Take a trip to the beautiful Hunter Valley with your significant other, and experience a romantic getaway featuring a bottle or three of the world’s tastiest wine.
If you’re after a loved-up vacay to celebrate your first or your fiftieth anniversary, the Hunter Valley in New South Wales is the place to go. Blessed with near-perfect weather and an abundance of natural resources, it’s a naturally fertile region that produces everything form world-class wine to a significant segment of the world’s coal.
Pokolbin in the Hunter Valley
If you need an amazing geographical fact to amaze your friends and ice-break awkward dates, get this: the Hunter Valley is actually part of a larger region, known as Hunter, and consists of three distinct subregions. These are Broke Fordwich, Upper Hunter Valley and Pokolbin. Pokolbin is also the name of a small town that is the centre of the Hunter Valley, in the zone traditionally considered to be the heartland of the local wine-making industry. Some of Australia’s premiere wine brands are within walking distance of the town’s centre.

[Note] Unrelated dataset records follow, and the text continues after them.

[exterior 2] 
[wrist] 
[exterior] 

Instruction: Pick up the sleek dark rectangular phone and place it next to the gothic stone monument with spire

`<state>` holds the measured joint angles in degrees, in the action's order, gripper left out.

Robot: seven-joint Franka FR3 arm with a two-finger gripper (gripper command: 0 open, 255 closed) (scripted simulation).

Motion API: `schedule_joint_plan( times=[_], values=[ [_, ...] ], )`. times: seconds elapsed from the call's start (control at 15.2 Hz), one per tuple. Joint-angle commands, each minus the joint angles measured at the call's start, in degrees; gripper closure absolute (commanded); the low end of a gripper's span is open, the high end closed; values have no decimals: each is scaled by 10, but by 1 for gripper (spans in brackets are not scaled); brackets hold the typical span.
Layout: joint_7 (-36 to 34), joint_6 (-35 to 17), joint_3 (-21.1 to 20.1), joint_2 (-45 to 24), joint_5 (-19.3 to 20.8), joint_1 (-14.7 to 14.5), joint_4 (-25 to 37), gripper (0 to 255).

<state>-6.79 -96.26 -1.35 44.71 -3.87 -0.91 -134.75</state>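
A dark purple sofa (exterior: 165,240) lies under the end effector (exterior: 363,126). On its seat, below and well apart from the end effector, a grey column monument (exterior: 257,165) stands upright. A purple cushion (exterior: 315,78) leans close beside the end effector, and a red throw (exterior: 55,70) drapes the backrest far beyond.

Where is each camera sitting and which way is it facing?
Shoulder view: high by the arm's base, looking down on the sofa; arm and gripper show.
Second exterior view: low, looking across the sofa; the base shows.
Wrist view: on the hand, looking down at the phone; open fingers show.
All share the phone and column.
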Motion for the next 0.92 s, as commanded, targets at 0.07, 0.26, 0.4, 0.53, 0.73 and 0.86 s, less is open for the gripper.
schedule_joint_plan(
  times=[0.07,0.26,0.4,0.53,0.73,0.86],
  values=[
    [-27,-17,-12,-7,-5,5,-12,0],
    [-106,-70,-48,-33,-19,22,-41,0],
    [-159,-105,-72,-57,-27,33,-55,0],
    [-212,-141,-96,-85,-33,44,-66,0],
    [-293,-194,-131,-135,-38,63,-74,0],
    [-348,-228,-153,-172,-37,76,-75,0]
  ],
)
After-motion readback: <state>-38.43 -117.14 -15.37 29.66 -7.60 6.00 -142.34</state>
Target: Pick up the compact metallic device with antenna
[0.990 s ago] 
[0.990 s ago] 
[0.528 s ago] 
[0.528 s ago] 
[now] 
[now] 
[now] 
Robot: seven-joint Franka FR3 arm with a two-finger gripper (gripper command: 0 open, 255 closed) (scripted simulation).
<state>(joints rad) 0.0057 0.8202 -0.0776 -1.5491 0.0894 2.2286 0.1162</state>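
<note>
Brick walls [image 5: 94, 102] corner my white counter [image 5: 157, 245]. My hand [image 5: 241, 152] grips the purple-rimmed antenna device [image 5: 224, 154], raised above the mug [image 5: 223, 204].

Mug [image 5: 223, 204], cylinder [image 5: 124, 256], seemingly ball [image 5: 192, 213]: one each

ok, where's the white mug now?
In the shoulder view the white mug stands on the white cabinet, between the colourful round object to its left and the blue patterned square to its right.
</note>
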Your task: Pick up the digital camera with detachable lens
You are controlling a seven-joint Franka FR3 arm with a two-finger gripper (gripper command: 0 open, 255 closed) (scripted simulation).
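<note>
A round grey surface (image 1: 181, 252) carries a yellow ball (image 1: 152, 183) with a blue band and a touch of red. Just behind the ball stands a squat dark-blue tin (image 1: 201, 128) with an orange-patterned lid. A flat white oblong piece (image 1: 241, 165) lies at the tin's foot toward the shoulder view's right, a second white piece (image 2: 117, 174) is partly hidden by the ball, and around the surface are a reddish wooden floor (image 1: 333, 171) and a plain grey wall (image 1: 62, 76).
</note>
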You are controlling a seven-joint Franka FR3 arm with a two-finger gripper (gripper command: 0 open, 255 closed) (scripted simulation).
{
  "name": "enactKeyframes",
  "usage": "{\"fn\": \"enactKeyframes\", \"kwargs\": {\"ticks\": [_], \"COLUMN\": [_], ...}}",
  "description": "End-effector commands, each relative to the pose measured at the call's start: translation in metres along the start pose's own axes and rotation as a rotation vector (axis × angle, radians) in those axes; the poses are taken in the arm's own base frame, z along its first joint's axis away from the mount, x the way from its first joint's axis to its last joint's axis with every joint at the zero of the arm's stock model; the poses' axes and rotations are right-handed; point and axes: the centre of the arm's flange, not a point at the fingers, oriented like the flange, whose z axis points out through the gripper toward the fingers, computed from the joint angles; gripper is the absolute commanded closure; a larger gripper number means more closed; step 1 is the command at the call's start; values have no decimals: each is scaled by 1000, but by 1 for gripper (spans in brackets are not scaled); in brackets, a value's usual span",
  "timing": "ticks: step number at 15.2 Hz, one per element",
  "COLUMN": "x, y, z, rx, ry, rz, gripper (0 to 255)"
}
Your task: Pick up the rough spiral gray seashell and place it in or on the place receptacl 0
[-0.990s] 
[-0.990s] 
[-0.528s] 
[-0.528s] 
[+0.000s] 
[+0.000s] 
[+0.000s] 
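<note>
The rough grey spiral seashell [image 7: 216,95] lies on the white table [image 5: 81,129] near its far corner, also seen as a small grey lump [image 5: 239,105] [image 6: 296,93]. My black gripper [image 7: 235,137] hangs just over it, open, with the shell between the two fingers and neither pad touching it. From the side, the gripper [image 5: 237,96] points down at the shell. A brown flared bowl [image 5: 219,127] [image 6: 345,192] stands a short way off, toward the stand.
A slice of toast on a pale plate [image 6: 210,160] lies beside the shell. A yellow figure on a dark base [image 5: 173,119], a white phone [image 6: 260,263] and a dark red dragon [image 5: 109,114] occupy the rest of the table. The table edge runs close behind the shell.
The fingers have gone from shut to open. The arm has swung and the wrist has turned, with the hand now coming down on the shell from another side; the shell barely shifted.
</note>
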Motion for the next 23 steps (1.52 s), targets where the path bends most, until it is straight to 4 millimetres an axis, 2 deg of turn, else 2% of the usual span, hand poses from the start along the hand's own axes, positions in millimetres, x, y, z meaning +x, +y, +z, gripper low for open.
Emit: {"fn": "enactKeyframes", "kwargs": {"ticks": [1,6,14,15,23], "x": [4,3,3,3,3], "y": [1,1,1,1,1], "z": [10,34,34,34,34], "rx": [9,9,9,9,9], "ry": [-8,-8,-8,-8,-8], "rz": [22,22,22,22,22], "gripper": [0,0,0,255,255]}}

Don’t stress – if you’re not a wine-drinker, there’s a lot more to Pokolbin than just vineyards. With activities ranging from horse-drawn carriage tours to hot-air balloon excursions, there’s a whole range of exciting adventures to be had. Like a day on the green or soaking in a spa? The town’s also home to championship golf courses and world-class luxury retreats. There’s something for almost everyone in Pokolbin, and, for everyone else, there’s plenty of wine.
Keep calm and have a wine
As a wine-producing region, the Hunter Valley holds its own with global competitors like the south of France and Napa in California. Its unique atmosphere also sets it apart. Regardless of whether you’re a casual drinker or a dedicated connoisseur with dozens of bottles in your electronically thermo-regulated cellar, you don’t need to be worried about wine-snobs in the Hunter Valley. The laid-back Aussie attitude of its residents means everyone’s welcome (even if you don’t know the Latin name for noble rot).
Unsurprisingly, the weather tends to verge on the spectacular side of lovely in the Hunter Valley. It’s wonderfully warm (averaging between 21°C and 27 °C in summer), but without the humid or harsh heat that other parts of Australia experience.
So we’ve talked about the town, the residents and the weather, but what about the wine? Although virtually every traditional vine variety is grown in the Hunter Valley, its lively Semillon wines are recognised as the region’s champion white.
Colloquially referred to as ‘Hunter Valley Riesling’, Hunter Valley Semillon is one of the most well-known wines in the world, and the defining product of the area. The berry known as the ‘green grape’ was one of the most popular in the world in the early 1800s when it was brought to Australia, but, over time, dwindled in popularity and fell from favour.
Potentially, this neglect stemmed from dry Semillon’s requisite ageing – it can be enjoyed as a sharp, young wine, but it benefits from longer bottling periods. At the 5-year mark, it develops a richer, deeper profile, with notes of honey and toasted nuts. One of the key traits of Hunter Valley Semillon is its capacity to retain its original taste as it ages; even with the introduction of more rounded flavours, it still exhibits pings of acidity and the characteristic minerality of the Hunter region.
Here are a couple of ways to enjoy the Hunter Valley’s Semillon:
- As a young wine, with citric and grassy notes.
- As an older wine, with a deepened profile reminiscent of oak barrelling.
- As a dessert wine, with the sweetness that results from botrytis cinereal (noble rot).
No matter what type you like to drink, Semillon is best enjoyed with seafood like fish, prawns and bugs, so make sure you’re comfortably ensconced in a upscale seafood joint before you open a bottle.